> DIRECTIONS: Going down the data below, set down exactly the line with "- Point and" and each line after it through the line with "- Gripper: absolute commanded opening"; no other lines.

> EXCERPTED RECORDS:
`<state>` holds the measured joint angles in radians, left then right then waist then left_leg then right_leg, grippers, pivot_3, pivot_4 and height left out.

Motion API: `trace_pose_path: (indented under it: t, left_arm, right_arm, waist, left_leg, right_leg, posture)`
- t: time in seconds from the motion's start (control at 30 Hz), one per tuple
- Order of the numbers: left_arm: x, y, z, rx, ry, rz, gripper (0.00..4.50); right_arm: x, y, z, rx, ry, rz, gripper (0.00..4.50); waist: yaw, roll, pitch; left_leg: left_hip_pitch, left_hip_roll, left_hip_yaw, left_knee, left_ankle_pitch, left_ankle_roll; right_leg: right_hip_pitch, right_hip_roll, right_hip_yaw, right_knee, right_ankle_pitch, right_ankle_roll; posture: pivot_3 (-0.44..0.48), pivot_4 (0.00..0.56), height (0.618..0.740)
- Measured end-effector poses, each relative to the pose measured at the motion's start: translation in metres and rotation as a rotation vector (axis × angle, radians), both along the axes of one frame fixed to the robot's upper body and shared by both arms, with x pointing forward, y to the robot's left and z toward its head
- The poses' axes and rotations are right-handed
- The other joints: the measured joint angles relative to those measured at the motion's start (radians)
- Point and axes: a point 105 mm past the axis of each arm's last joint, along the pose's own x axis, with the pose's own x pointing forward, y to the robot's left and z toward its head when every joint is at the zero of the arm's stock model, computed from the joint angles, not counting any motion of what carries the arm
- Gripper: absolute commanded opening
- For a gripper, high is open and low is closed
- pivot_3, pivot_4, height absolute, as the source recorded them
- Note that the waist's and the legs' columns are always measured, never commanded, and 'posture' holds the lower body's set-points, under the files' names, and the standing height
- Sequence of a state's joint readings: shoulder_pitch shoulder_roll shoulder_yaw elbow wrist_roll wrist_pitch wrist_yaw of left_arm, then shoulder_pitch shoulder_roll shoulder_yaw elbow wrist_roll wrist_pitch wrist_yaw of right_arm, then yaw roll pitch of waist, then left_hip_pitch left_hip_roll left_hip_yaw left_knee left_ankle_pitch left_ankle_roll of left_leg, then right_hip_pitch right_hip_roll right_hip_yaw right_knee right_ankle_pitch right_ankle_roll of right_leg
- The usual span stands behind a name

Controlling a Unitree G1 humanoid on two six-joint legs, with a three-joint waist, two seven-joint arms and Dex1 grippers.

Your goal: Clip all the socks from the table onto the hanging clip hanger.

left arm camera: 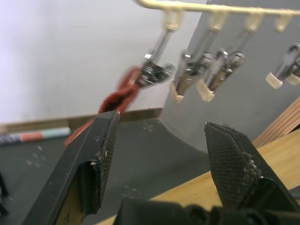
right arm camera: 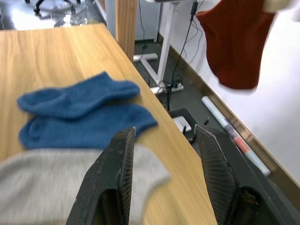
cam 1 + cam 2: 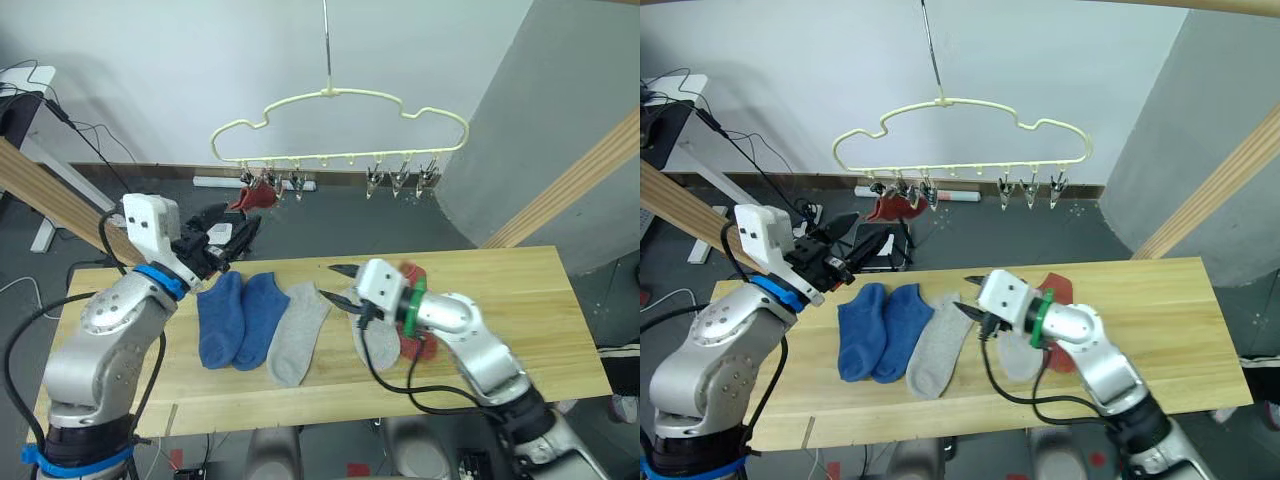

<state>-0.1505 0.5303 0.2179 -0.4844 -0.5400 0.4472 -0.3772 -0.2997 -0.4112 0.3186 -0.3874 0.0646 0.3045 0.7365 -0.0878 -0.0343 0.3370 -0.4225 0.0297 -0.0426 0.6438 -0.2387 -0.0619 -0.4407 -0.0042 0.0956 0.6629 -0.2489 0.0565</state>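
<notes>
The pale-yellow clip hanger hangs behind the table, with one brick red sock clipped at its left end. Two blue socks lie side by side on the table, a light grey sock to their right. Further right lie another grey sock and a red sock. My left gripper is open and empty at the table's far left edge, pointing toward the hanging red sock. My right gripper is open and empty just above the grey socks.
Slanted wooden poles of a frame stand at the right and left. Behind the table, cables, black items and a white power strip lie on the dark floor. Several clips on the hanger hold nothing.
</notes>
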Motion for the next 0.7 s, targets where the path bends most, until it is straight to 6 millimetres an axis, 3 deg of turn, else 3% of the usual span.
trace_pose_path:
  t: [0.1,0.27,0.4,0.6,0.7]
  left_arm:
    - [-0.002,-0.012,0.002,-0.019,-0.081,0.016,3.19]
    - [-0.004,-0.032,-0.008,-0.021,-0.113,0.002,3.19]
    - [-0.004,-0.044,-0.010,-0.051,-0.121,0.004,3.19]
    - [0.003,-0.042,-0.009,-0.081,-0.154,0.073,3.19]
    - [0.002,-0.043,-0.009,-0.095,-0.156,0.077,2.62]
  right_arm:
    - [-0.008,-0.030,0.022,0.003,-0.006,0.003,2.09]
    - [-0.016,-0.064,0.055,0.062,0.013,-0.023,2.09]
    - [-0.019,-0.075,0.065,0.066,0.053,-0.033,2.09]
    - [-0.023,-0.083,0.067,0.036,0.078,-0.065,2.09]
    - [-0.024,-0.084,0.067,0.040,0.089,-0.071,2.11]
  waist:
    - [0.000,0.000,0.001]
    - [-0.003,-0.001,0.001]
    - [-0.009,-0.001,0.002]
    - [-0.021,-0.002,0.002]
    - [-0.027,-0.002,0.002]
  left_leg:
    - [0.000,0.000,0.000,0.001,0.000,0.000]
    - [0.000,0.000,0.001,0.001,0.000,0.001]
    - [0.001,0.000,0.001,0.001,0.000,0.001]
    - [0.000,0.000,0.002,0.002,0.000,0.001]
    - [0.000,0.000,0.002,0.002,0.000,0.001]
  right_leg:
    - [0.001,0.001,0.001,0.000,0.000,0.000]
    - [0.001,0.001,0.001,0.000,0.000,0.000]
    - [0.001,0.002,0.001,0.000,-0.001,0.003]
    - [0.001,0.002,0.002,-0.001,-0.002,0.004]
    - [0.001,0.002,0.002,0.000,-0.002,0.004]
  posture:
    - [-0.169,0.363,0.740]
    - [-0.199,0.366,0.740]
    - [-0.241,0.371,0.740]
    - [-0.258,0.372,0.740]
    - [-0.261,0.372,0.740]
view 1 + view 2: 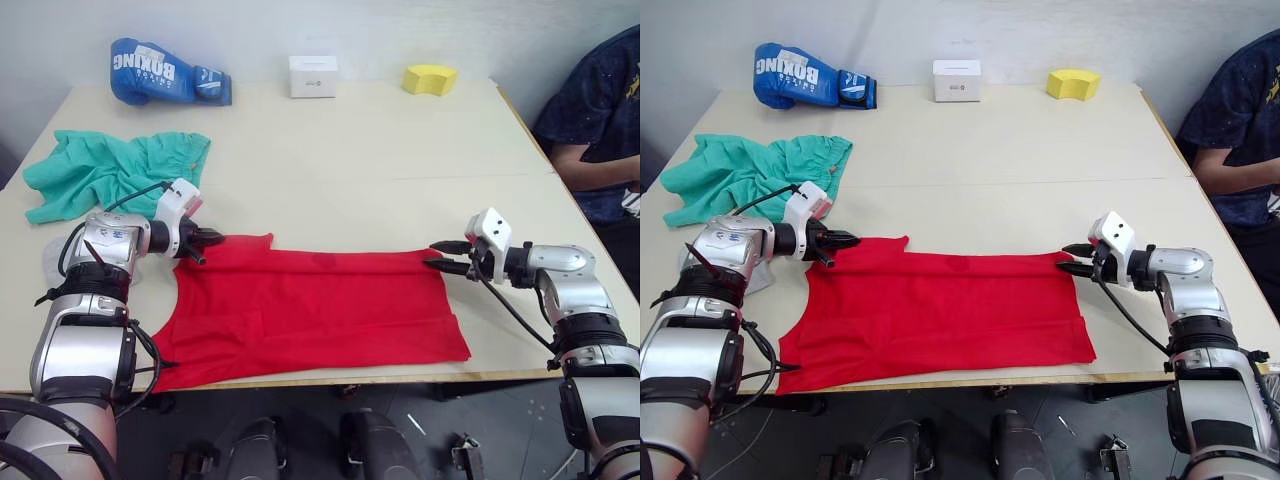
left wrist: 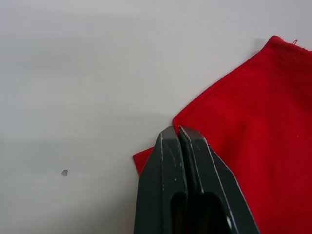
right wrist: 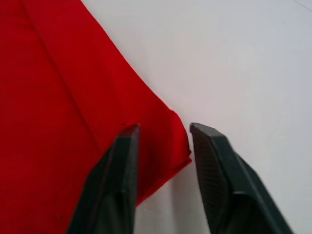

> ANSWER BOX:
- Point and axes: a point 105 mm past the axis of each arm's last joint, along the pose's own x axis, with the pose's own x pointing forward, y to the robot's left and z toward its head when every joint is at the zero of the arm's stock model, computed from the joint angles, not counting any motion of what carries the arm
- Gripper: absolute commanded opening

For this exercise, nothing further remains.